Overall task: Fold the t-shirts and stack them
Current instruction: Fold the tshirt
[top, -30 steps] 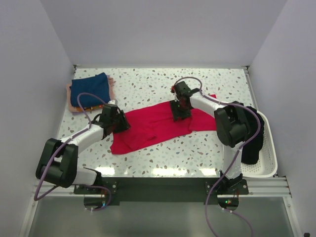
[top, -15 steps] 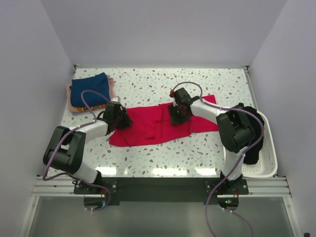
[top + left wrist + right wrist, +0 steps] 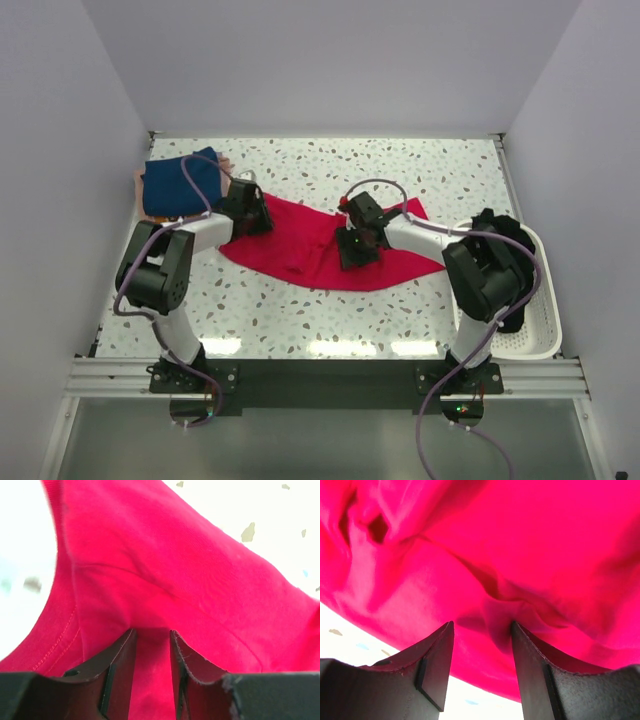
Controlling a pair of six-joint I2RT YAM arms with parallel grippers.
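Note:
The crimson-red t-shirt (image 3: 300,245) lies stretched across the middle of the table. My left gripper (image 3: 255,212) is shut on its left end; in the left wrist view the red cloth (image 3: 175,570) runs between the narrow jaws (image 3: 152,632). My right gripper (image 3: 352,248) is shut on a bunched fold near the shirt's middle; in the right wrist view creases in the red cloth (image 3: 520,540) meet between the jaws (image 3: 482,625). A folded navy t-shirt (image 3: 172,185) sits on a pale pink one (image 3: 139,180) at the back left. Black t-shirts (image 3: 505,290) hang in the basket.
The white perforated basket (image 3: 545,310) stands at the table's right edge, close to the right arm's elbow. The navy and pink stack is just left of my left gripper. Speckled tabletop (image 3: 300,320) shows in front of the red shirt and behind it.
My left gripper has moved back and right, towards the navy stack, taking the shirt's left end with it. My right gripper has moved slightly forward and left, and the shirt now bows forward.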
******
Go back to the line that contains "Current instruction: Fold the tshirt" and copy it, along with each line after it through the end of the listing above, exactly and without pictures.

Current instruction: Fold the tshirt
[top, -30 steps] 
[top, -15 steps] 
[top + left wrist + right wrist, +0 steps] 
Controlling a pair of six-joint I2RT YAM arms with parallel grippers.
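Note:
The crimson-red t-shirt (image 3: 300,245) lies stretched across the middle of the table. My left gripper (image 3: 255,212) is shut on its left end; in the left wrist view the red cloth (image 3: 175,570) runs between the narrow jaws (image 3: 152,632). My right gripper (image 3: 352,248) is shut on a bunched fold near the shirt's middle; in the right wrist view creases in the red cloth (image 3: 520,540) meet between the jaws (image 3: 482,625). A folded navy t-shirt (image 3: 172,185) sits on a pale pink one (image 3: 139,180) at the back left. Black t-shirts (image 3: 505,290) hang in the basket.
The white perforated basket (image 3: 545,310) stands at the table's right edge, close to the right arm's elbow. The navy and pink stack is just left of my left gripper. Speckled tabletop (image 3: 300,320) shows in front of the red shirt and behind it.
My left gripper has moved back and right, towards the navy stack, taking the shirt's left end with it. My right gripper has moved slightly forward and left, and the shirt now bows forward.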

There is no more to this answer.